#### TASK INSTRUCTIONS:
From the records below, copy out each line that has the word "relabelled".

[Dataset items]
((

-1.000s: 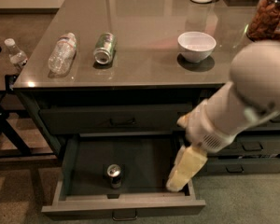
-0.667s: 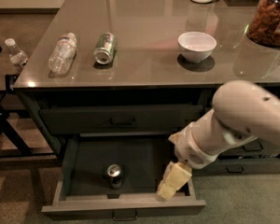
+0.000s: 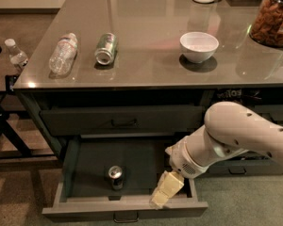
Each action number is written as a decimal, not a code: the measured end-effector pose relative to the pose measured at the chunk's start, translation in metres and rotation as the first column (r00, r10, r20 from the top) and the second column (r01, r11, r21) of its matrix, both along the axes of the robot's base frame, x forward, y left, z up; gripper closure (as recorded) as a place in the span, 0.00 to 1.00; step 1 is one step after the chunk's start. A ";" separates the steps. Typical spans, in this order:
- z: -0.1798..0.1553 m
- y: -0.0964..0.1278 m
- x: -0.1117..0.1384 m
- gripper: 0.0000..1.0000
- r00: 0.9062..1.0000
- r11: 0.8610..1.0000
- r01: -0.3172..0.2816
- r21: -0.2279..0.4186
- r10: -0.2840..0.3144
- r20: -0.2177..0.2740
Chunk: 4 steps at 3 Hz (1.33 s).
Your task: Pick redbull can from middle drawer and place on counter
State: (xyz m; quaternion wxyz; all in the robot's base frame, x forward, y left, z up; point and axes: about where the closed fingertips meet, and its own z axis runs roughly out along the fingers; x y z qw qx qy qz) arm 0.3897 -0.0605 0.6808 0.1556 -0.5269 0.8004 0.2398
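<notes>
Gripper (image 3: 161, 199) at middle drawer (image 3: 85, 211) front right, slim silver-topped redbull can (image 3: 115, 177) upright

Office kitchenette: glossy counter (image 3: 146, 55) with bowl (image 3: 199, 46), snack jar (image 3: 273, 20); claw (image 3: 162, 194) low over open middle drawer (image 3: 94, 168).

We see the slim can (image 3: 115, 175) in the open drawer (image 3: 68, 173), the gripper (image 3: 162, 194) to its right over the front rim. On the counter (image 3: 151, 13) above: bottle (image 3: 62, 53), second can (image 3: 106, 48), bowl (image 3: 198, 46), left to right.
</notes>
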 end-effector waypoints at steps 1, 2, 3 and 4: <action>-0.009 0.004 -0.003 0.00 1.000 1.000 -0.006 0.019 0.006 -0.014; -0.046 0.029 -0.006 0.00 0.999 0.994 -0.021 0.103 0.024 -0.034; -0.092 0.060 0.011 0.00 0.999 0.981 -0.013 0.195 0.019 -0.031; -0.092 0.060 0.011 0.00 0.999 0.981 -0.013 0.195 0.019 -0.031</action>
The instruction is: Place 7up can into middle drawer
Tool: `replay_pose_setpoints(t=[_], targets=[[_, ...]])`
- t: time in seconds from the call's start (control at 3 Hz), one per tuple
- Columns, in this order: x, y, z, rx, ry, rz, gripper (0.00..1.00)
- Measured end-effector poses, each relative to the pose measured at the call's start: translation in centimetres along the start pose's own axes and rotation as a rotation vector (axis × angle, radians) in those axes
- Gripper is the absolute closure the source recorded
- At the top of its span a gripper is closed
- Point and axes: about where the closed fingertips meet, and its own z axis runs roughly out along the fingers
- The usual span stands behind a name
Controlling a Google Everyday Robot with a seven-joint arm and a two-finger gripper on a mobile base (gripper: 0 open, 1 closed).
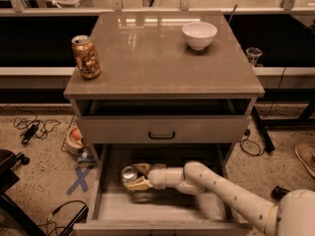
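The 7up can [129, 174], slim with a shiny metal top, is inside the pulled-out middle drawer [98, 193], low over its pale floor. My gripper [136, 177] reaches in from the right and is shut on the can, one finger above it and one below. I cannot tell whether the can touches the floor. My pale arm [221, 191] crosses the drawer from the lower right.
An orange-brown patterned can [86, 57] and a white bowl [199, 35] stand on the cabinet top [157, 63]. A drawer front with a small black handle [162, 135] overhangs the open drawer. Cables and a blue tape cross [78, 180] lie on the floor at the left.
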Motion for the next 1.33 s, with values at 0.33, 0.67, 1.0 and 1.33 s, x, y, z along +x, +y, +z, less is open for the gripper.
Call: replay_pose_setpoints(t=[0.33,0.67,1.0,1.33], targets=[[-0.04,0.12,0.19,-0.004,-0.001,0.0,0.36],[-0.08,0.24,0.38,-0.007,-0.003,0.001,0.12],[-0.12,0.34,0.55,-0.011,-0.004,0.001,0.0],[-0.12,0.35,0.56,-0.011,-0.004,0.001,0.0]])
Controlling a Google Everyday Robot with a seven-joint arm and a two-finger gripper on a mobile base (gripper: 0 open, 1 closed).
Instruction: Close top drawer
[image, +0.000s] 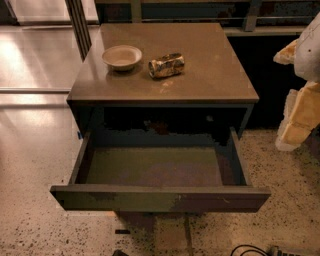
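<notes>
The top drawer (160, 198) stands pulled far out at 6 o'clock, while the gripper (302, 112) hangs at 3 o'clock, well apart from it; released or clenched, I cannot tell. Coming from that side it may meet the wide front off-centre, skewing the drawer until it jams, and a hard shove could jolt the bowl (122, 56) and crushed can (166, 65) at 12 o'clock.

High front view, gripper (299, 112) far right
</notes>
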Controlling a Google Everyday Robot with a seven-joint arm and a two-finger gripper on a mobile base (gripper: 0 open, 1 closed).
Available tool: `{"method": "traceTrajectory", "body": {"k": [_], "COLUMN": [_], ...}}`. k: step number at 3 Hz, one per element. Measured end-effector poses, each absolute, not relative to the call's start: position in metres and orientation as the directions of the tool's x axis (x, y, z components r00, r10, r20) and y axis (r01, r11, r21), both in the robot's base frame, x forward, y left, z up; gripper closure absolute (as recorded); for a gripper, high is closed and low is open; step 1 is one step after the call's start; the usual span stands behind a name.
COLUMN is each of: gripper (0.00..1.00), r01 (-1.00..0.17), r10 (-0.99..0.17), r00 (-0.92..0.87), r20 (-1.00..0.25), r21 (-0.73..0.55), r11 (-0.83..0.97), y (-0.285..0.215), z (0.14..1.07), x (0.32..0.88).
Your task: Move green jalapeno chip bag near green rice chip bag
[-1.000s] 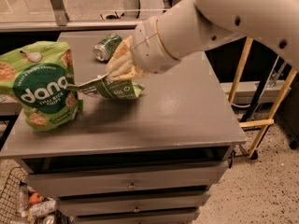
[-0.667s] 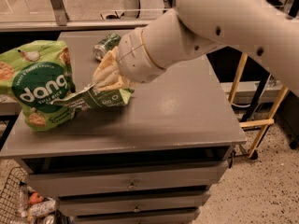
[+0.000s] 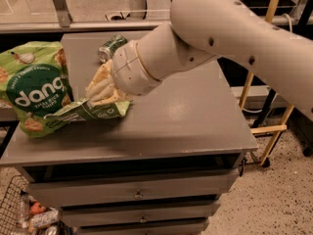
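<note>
The green jalapeno chip bag [image 3: 90,110] is a small wrinkled light-green foil bag, held low over the grey cabinet top [image 3: 171,121]. Its left end touches the lower right of the green rice chip bag [image 3: 34,89]. That is the large puffy "dang" bag, which stands at the table's left edge. My gripper [image 3: 100,93] points left from the big white arm [image 3: 220,38] and is shut on the jalapeno bag's upper edge. The fingertips are partly hidden by the foil.
A green soda can [image 3: 110,47] lies on its side at the back of the cabinet top, behind the gripper. Drawers [image 3: 137,195] run below the front edge. A yellow wooden frame [image 3: 271,131] stands to the right. A wire basket [image 3: 29,214] sits on the floor at lower left.
My gripper has carried the jalapeno bag leftward across the top. The bag now reaches the "dang" bag. The "dang" bag and the can have not moved.
</note>
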State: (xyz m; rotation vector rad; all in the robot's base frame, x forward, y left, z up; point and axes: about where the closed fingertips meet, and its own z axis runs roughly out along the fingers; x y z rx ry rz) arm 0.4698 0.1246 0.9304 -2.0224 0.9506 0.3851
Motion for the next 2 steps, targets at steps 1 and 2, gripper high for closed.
{"method": "traceTrajectory", "body": {"k": [1,2], "gripper": [0.59,0.36], "r01": [-0.741,-0.739], "r10": [-0.482,-0.481], "r00": [0.667,0.67], "r20": [-0.568,-0.565], "r21": [-0.568,-0.57], "r11": [-0.356,-0.36], "y": [0.126,0.1276], "z": [0.9314,0.9324], "x": [0.4682,0.4665]}}
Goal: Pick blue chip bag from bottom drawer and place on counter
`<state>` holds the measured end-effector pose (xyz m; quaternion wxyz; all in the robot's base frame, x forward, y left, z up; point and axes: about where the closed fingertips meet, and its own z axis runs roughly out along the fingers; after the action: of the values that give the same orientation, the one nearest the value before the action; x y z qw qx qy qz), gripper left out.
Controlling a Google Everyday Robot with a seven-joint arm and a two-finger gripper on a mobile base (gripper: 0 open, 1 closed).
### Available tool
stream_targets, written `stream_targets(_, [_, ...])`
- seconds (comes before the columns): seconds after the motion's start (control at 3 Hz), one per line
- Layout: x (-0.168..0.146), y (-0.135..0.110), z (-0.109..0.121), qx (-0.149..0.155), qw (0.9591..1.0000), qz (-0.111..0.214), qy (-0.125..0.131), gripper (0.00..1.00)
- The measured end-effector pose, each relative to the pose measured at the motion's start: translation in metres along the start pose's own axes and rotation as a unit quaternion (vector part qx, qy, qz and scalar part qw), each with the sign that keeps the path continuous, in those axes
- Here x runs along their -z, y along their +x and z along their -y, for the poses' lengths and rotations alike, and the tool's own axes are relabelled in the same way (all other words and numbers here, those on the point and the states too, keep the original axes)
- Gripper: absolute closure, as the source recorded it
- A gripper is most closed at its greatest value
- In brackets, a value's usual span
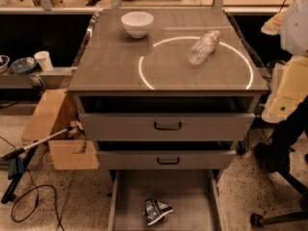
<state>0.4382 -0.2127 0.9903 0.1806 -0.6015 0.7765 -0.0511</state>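
The small wrinkly dark-blue foil chip bag with white markings [156,211] is lying on the flat grey floor of the wide grey metal bottom drawer [190,196]. The drawer is standing pulled fully out at the foot of the cabinet. The only parts of the robot showing are the white-and-cream arm segments [292,88] hanging at the right edge of the view, level with the cabinet's upper half. The tool itself is not appearing in the view, so I cannot tell how far it is opening or whether it is carrying anything. From those segments the bag is sitting well down and to the left, so any reach is probably having to drop low and cross in over the drawer's right wall or its open front. The two grey upper drawers with black handles [167,125] are standing partly out and overhanging the back of the bottom drawer, but the bag is lying forward of them under open space. It is resting near the middle of the floor, apart from both side walls, and its long axis is seemingly running on a slant from far left to near right. It is looking crumpled and puffed, with a raised crease along the top that could be offering a grip. The broad grey-brown tabletop [110,61] above is carrying a round white bowl [137,23] and a clear plastic bottle [203,47] lying on its side across a thin glowing white circle [140,69].
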Motion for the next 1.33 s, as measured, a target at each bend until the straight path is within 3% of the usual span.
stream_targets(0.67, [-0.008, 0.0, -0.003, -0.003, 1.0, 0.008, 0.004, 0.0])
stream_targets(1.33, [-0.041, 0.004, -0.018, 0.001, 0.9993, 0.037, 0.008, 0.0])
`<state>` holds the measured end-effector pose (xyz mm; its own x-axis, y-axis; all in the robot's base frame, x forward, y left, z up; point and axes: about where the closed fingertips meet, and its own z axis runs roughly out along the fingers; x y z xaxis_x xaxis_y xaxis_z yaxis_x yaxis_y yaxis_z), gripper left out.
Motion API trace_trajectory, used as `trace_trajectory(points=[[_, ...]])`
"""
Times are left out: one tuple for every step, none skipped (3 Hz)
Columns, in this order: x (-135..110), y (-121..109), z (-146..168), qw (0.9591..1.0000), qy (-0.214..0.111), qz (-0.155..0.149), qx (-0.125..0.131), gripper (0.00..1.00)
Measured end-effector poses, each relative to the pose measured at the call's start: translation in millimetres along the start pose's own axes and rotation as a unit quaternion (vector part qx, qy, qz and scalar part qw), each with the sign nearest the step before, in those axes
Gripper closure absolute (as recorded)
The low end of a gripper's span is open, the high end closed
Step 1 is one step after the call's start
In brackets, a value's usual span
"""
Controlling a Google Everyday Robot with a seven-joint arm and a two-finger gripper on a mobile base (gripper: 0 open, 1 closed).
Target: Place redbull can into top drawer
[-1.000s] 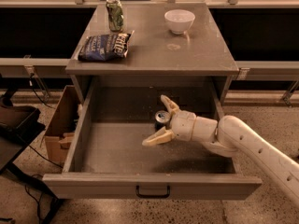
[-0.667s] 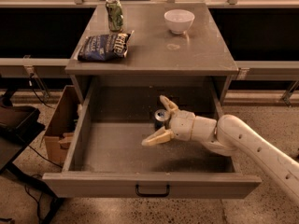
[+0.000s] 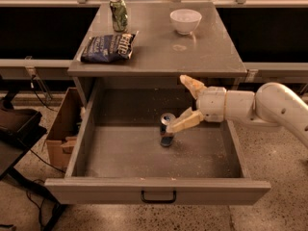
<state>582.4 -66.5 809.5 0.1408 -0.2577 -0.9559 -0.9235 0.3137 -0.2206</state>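
The redbull can [image 3: 166,131] stands upright on the floor of the open top drawer [image 3: 159,190], near its middle and toward the back. It is blue and silver with a silver top. My gripper [image 3: 183,104] is open and holds nothing. It hangs above the drawer, just right of and above the can. Its lower finger [image 3: 185,121] points down-left with its tip close to the can's top. Its upper finger [image 3: 192,85] sits near the underside of the cabinet top. The arm comes in from the right.
On the cabinet top [image 3: 211,57] are a green-and-white can [image 3: 118,14] at the back left, a dark chip bag [image 3: 108,46] in front of it, and a white bowl [image 3: 186,20] at the back right. A cardboard box [image 3: 62,129] stands left of the drawer.
My gripper has risen and drawn back to the right, off the can. The can now stands free in the drawer, with the fingers still spread.
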Motion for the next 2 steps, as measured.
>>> trace_trajectory(points=[[-47, -12, -62, 0.9993, 0.034, -0.015, 0.001, 0.0], [-75, -27, -103, 0.9895, 0.133, -0.057, -0.002, 0.0]])
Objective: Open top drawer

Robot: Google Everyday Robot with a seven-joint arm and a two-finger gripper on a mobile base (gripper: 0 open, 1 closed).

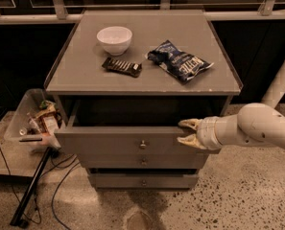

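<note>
A speckled floor [238,200] fills the foreground, with dark cables [60,190] trailing over it at the left and a black pole [31,188] slanting up from it. Above the floor stands a grey table [84,75] with 3 drawers in its front. The bottom drawer [118,180] and the middle drawer [113,161] are slim and sit closed, each with 1 small knob.

The top drawer [103,140] stands partly out of the table, with a dark gap open behind its front panel and its round metal knob [142,144] at the centre. The end effector [187,132] is at the right part of that front panel, reaching in from the right on a white arm [257,126]. Its 2 fingers are parted, the upper one at the panel's top edge and the lower one against its face; whether they pinch the panel cannot be told.

Left of the table a clear plastic bin [22,123] holds mixed packets. On the table top lie a dark-wrapped snack bar [122,66] and a blue chip bag [179,61], apart from each other, with a white bowl [114,39] farther back at the left.
</note>
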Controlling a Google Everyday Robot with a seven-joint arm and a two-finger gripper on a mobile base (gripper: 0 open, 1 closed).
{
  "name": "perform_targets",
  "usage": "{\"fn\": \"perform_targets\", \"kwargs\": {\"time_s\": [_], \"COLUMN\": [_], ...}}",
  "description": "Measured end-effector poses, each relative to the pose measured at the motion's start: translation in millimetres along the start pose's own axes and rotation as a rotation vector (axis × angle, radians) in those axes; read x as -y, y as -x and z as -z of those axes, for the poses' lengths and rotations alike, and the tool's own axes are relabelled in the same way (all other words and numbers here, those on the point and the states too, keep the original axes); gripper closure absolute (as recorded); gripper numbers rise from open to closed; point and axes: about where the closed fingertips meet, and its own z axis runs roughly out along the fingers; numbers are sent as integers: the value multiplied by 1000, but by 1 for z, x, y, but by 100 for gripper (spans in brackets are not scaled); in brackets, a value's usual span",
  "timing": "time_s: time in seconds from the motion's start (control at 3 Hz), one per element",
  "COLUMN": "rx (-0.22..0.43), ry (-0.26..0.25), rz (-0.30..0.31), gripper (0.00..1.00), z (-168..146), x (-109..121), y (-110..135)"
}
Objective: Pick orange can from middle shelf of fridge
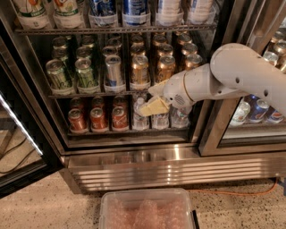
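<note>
The fridge (170, 166) stands open with its dark racks showing. On the middle shelf (89, 95) copper-orange cans stand in rows: one orange can (140, 69) at the front centre, another (165, 67) to its right, and one (192, 61) further right beside my arm. My gripper (155, 97) reaches in from the right, in front of the shelf's rail just below these cans. Its cream fingers (153, 108) are spread apart and hold nothing. The lower finger covers the water bottles behind it.
Green cans (58, 74) and a blue-silver can (114, 69) share the middle shelf on the left. Red cans (78, 120) and water bottles (139, 120) fill the rack below; large bottles (103, 11) the one above. The open glass door (18, 134) hangs left. A clear plastic bin (147, 210) lies on the floor.
</note>
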Motion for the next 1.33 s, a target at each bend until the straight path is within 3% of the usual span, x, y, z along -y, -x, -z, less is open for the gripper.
{"fn": "perform_targets", "kwargs": {"time_s": [0.33,0.67,1.33], "rx": [-10,-23,-46], "ry": [12,0,-31], "rz": [20,37,44], "gripper": [34,20,21], "z": [-11,-29,-63], "x": [4,25,76], "y": [2,3,-1]}}
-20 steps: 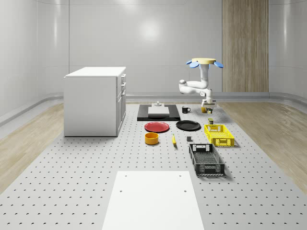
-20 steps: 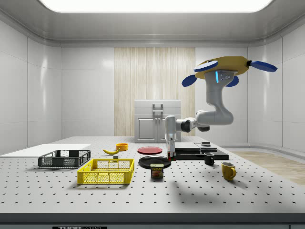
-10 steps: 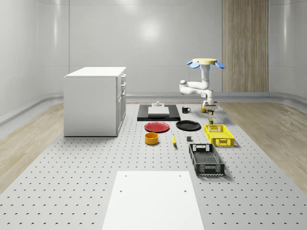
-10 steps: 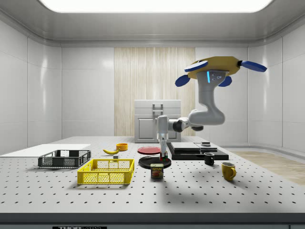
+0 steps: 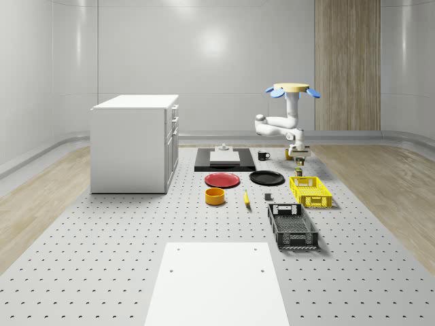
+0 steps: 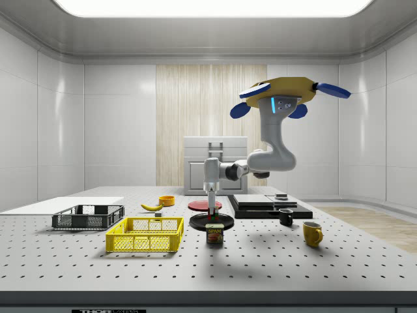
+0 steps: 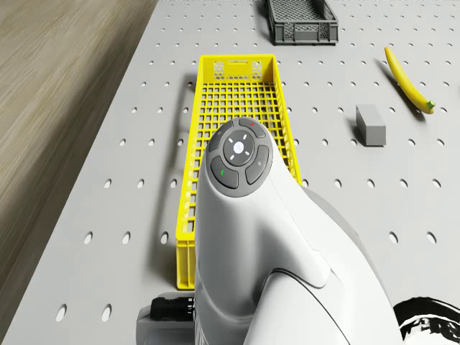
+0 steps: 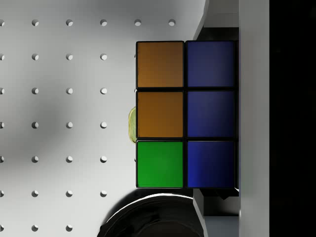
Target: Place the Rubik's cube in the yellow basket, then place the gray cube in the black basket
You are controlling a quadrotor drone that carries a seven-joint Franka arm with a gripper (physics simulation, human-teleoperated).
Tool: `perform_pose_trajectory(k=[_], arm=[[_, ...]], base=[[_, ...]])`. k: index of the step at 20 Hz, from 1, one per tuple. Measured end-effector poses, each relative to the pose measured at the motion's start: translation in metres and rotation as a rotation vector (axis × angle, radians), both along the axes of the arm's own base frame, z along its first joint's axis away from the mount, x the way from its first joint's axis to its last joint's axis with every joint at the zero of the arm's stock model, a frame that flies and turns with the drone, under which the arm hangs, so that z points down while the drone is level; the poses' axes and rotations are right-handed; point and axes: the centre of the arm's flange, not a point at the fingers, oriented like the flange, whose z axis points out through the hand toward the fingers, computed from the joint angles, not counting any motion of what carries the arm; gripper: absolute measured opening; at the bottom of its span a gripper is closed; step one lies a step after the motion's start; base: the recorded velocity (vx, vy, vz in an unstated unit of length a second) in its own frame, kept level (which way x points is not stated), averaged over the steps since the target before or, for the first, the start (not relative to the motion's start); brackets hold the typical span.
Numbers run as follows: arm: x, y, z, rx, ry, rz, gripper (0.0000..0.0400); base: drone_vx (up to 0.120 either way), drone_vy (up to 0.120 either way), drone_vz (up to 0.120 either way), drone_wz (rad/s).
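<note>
You are carrying Rubik's cube (image 8: 185, 114), clenched in gripper (image 6: 212, 210), above table (image 5: 102, 258). Drone (image 6: 280, 91) is hovering, having shifted closer to yellow basket (image 6: 144, 235) within last second. Drop nearing. Gray cube (image 7: 371, 123) is waiting beside basket.

Glossy pale walls, wood panel (image 5: 346, 64), white cabinet (image 5: 134, 142), perforated table (image 5: 102, 238).

Rubik's cube (image 8: 185, 114) half behind claw finger (image 8: 254, 118)
</note>
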Motion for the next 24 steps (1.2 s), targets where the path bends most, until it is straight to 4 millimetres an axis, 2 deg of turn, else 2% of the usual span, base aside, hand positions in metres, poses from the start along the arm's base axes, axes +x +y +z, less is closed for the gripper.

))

#### ANSWER TO THIS TASK:
- Here x runs along their -z, y along their +x and z along their -y, for the poses' lengths and rotations alike, and the tool's own axes are relabelled in the same way (all other words and numbers here, those on the point and the states too, keep the original axes)
  "description": "Measured end-effector poses, each relative to the pose measured at the motion's start: translation in millimetres along the start pose's own axes and rotation as a rotation vector (axis × angle, radians) in those axes; read x as -y, y as -x and z as -z of those axes, for the poses' lengths and rotations alike, and the tool's own axes are relabelled in the same way (all other words and numbers here, those on the point and the states too, keep the original axes); gripper closure absolute (as recorded); gripper numbers rise from open to closed; point and axes: about where the closed fingertips meet, and its own z axis runs roughly out along the fingers; numbers are sent as integers: the value multiplied by 1000, but by 1 for z, x, y, but by 100 for gripper (spans in brackets are not scaled); in brackets, a value's usual span",

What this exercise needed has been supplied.